Hermione couldn’t leave the bandage on Harry’s hand alone, not when she realized what it was. Umbridge, disgusting toad that she was, had given Harry detentions. Weeks’ worth of them because of what he’d said about Voldemort, and her detentions were barbaric. They were lines, but lines with an enchanted quill that carved the words on the page into the writer’s skin.

Even after Harry had served his detention, he landed back in the same seat when he couldn’t hold his tongue in class again. Again, he began to show up to meals and classes with his hand wrapped in a white, gauze bandage.

Umbridge’s classes weren’t just frustrating in the way they were entirely theoretical, without one practical demonstration, they were also pedestrian. They should have been working on combination spellwork, they should have been preparing for the OWLs. But Instead, they were stuck on fourth year curriculum. Or rather, the curriculum they should have learned in fourth year, but they’d learned it all in third year, with Remus.

Hogwarts students had longtime been ahead of the curve on Defense Against the Dark Arts, a side-effect of how paranoid Dumbledore was about Dark Magic. They were two years ahead of standard curriculums around the world, even in Britain, they were ahead of the legal curriculum set by the Ministry. Hermione had never noticed it before, not really, until she was thrust so far backwards.

All of that made Umbridge’s class unbearable. It was like they were being treated like little kids, working on magic they mastered years ago, and fighting with this horrible old toad who made it clear she had no compassion. An evil woman.

Hermione kept her head down in class. Ron did, too, but Harry would always speak without thinking. He challenged Umbridge on all kinds of things, speaking up in the middle of class to correct her on everything from her teaching theory incorrectly, to challenging that yes, the Death Eaters were active and yes, Voldemort was back.

Hermione would have found it amusing if it didn’t result in his getting hurt. Despite Hermione’s own frustration with Harry and the way she was growing increasingly annoyed with his own prejudices, she didn’t want to see him tortured in this barbaric way. Least of all when she knew just how right he was about it all.

Things came to a head when Ron came to her, seeking her out in the Library just before dinner. He was looking nervous as he slipped into the chair across from Hermione, and part of her wondered what the hell she was going to say to get out of this awkward, stilted confession. Just the last week, Hermione had agreed to write Ron’s essay introduction for him when she was trapped in a terrible conversation with the boy.

Ron just floundered for a minute, his mouth working open and shut for a minute, before Hermione sighed.

“What is it, Ronald?”

“I think Harry should be teaching Defense Against the Dark Arts.”

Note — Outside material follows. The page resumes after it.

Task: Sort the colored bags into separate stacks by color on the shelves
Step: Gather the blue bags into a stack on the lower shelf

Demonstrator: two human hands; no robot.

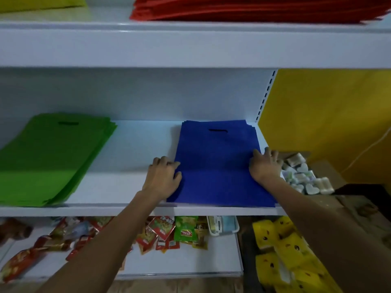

That was unexpected, to say the least. Hermione had been preparing herself for a confession, searching her brain for a reason why she couldn’t be with Ron that he would accept other than the fact she was already in a relationship. Relief flooded first, then a bit of confusion.

“What?”

“Hear me out,” Ron said. “Umbridge isn’t teaching anyone anything. You and I both know that Death Eaters are out there. And even if Voldemort’s been quiet for the last year, he’s out there, too. Even with all of us being more advanced or whatever, no one here is going to be able to actually fight the Dark Lord if we haven’t used magic in a year. We’re sitting ducks. Vulnerable.”

“And you think Harry can teach you and I some spells and we’ll magically be able to defend the whole school?” Hermione asked sarcastically.

“I mean that Harry should teach the others,” Ron said. “He’s good at Defensive spells. Come on, Hermione, even between us, he’s the best at Defense Against the Dark Arts. He could teach us, all of us.”

Expelliarmus?” Hermione scoffed.

“Harry knows more than that,” Ron defended. “Patronuses, instinct stuff. I saw him use a bombarda in the maze last year stronger than anything I have ever seen before.”

“I assure you,” Hermione said, turning a page in her book and making a little note on her parchment. “Umbridge will not allow Harry to do some kind of after-hours classes.”

Ron rolled his eyes. “She wouldn’t know.”

He said it like he was explaining something incredibly easy to a small child. Like it was Hermione who was stupid here, and not the boy suggesting they have a 15-year-old teach them defensive spells that an actual, hired professor had all but banned from the castle. Like Ron wasn’t proposing a hair-brained idea to begin with.

“Umbridge is going to know,” Hermione said. “She’s got Filch running around the castle like her personal lapdog.”

Ron sighed. “Listen, she can’t be everywhere at once. And we can figure out somewhere to hold our lessons where she won’t find us, Harry can help us figure out a good place.”

Hermione let Ron take it and run. If there was one way to drive something to the ground before it even got into the air, it was letting Ron and Harry work on it alone. Ron approached Harry with the idea, and together they worked out some ideas for where they could meet.

It would have been more worrisome if Harry’s good classroom suggestions weren't the Chamber of Secrets in the bathroom and the Shrieking Shack. The idea was going to die - and Hermione was glad to see it die without too much of her intervention. Even though she’d offered to organize the meeting at the Hog’s Head, and she’d made the enchanted sign-in sheet so they would know if someone ratted them out, she was still hoping for the idea to fizzle out on its own. She didn’t want to blow her cover over something so stupid as tutoring sessions with Harry.

She couldn't afford to have her own magic well up unexpectedly or uncontrollably, nor could she even begin to conceive Toma's reaction to such a little club.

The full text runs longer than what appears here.